Saved data entries:
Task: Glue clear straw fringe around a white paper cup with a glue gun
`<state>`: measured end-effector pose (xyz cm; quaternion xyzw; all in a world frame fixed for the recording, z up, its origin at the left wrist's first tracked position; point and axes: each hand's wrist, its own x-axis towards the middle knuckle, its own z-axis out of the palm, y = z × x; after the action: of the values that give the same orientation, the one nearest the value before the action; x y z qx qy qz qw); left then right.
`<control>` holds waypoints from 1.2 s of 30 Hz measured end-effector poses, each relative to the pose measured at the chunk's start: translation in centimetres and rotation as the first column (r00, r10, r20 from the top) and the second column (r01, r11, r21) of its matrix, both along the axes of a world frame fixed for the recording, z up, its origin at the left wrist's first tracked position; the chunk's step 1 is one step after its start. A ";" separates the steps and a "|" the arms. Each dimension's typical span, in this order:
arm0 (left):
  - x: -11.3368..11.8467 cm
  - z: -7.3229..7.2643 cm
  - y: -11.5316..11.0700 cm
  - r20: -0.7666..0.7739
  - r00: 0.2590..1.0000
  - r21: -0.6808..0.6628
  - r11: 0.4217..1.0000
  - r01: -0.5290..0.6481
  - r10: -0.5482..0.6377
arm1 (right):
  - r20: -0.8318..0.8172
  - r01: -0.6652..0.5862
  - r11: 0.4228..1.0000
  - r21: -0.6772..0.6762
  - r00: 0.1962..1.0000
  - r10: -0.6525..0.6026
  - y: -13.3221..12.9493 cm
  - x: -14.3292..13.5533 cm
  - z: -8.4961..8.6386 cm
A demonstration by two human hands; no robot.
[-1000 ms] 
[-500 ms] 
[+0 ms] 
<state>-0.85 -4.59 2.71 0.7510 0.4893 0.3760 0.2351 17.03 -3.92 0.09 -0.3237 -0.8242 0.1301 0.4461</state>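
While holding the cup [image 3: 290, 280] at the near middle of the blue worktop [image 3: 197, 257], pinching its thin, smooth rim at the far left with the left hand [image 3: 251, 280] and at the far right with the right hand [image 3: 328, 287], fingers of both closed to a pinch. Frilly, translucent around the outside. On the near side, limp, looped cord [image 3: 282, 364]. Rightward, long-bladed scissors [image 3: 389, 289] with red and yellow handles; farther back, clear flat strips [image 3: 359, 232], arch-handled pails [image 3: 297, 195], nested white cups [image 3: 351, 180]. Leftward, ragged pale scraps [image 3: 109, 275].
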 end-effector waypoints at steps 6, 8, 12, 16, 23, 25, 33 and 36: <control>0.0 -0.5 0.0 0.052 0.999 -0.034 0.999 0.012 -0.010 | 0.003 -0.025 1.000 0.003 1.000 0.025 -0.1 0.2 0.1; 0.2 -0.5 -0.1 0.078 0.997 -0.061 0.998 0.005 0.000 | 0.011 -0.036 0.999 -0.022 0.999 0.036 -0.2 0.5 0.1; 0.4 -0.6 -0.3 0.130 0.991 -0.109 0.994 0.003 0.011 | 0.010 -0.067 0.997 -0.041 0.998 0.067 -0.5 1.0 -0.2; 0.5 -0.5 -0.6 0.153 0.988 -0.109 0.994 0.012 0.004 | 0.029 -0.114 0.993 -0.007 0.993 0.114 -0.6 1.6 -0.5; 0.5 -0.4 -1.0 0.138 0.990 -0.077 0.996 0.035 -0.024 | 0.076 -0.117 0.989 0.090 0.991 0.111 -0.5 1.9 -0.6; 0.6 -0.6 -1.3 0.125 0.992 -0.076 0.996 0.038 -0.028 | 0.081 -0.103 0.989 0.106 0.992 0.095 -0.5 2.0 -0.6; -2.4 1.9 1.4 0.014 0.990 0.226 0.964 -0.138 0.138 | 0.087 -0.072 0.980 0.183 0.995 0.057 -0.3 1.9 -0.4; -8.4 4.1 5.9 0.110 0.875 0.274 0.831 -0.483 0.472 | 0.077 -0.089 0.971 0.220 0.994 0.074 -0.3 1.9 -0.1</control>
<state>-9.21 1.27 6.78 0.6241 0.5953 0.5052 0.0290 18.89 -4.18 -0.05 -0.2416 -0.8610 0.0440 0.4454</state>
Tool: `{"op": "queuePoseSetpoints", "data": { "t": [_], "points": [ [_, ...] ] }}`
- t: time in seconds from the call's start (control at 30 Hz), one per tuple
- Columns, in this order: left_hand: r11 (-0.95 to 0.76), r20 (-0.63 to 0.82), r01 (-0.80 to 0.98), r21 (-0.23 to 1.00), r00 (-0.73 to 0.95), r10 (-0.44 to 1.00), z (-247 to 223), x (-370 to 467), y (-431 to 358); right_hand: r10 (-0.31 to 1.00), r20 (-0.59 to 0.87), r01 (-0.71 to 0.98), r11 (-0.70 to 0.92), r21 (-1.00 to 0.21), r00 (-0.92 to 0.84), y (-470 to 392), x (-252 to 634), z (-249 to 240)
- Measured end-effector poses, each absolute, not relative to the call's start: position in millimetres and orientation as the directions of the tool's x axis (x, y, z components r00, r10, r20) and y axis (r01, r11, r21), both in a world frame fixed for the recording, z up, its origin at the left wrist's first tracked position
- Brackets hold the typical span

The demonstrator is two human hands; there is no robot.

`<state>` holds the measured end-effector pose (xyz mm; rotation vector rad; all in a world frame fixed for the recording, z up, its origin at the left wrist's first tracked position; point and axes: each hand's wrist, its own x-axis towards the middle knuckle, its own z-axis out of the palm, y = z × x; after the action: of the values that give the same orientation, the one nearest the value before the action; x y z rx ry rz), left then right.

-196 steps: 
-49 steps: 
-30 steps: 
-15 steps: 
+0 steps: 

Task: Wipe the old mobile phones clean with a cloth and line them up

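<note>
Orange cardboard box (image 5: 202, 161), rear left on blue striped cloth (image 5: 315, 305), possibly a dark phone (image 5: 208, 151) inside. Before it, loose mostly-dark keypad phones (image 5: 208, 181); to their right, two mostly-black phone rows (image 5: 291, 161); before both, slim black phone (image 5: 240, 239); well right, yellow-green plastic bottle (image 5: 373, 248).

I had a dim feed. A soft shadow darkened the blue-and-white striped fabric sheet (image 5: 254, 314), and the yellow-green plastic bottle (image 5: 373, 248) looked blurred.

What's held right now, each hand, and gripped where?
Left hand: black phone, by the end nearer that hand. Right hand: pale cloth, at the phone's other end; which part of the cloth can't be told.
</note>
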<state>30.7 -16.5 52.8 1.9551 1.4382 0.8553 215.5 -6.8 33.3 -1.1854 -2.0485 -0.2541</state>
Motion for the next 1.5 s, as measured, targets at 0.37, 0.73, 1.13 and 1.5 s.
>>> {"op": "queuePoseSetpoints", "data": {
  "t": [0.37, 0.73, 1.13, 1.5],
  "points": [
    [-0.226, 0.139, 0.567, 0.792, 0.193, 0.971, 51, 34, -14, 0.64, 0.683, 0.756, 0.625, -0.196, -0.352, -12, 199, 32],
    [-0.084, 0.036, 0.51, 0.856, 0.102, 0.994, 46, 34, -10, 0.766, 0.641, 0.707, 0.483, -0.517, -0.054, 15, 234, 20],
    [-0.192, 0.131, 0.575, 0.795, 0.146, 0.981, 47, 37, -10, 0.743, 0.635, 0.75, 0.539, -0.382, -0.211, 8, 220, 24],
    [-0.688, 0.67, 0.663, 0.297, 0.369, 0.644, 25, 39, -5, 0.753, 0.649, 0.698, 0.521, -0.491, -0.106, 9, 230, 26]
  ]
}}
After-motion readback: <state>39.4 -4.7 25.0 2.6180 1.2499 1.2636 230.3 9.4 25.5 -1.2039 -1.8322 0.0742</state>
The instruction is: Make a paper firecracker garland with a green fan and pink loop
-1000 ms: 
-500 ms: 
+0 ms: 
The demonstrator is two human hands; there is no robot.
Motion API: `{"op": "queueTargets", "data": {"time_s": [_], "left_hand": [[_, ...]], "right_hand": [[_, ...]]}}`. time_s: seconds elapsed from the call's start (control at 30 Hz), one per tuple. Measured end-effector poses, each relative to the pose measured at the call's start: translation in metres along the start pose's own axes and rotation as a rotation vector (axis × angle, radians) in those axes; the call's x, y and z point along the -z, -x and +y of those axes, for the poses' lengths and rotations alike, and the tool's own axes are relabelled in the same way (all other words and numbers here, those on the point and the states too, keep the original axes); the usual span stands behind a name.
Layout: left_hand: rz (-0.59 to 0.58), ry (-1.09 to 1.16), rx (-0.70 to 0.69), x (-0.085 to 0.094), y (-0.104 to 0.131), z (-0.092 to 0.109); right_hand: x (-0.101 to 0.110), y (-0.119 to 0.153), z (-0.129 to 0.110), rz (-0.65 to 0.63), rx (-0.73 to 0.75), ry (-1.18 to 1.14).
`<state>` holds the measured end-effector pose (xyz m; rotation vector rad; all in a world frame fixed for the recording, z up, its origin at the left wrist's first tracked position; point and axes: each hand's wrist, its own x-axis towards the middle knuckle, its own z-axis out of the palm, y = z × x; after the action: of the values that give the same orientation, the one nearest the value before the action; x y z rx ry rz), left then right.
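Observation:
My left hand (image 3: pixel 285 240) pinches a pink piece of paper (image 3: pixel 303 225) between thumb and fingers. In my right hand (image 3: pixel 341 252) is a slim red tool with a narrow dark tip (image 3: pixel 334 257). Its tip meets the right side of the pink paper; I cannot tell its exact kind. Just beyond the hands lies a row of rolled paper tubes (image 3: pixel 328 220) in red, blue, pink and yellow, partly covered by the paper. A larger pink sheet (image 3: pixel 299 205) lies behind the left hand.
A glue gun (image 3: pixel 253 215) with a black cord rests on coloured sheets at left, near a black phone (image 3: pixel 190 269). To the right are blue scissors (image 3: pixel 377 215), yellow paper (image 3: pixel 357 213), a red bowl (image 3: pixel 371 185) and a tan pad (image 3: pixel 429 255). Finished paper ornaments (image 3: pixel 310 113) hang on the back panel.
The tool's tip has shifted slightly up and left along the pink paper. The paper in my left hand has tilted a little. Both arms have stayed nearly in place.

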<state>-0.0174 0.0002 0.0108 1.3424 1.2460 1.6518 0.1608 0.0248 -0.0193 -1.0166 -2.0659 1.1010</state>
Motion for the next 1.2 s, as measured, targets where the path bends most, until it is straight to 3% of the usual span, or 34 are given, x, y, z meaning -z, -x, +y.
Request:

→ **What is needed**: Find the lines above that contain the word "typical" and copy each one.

→ **Solved problem**:
`<control>` holds waypoints from 1.2 s of 30 Hz measured end-effector poses, each relative to the pose measured at the chunk's start: translation in centimetres and rotation as the first column (r00, r10, r20 from the top) and the second column (r01, r11, r21) of its matrix, both along the axes of a world frame fixed for the recording, z up, its origin at the left wrist's first tracked position; the chunk's step 1 is one step after its start. A ";" separates the steps and a "|" the arms. Each dimension's typical span, in this order:
- Brackets hold the typical span

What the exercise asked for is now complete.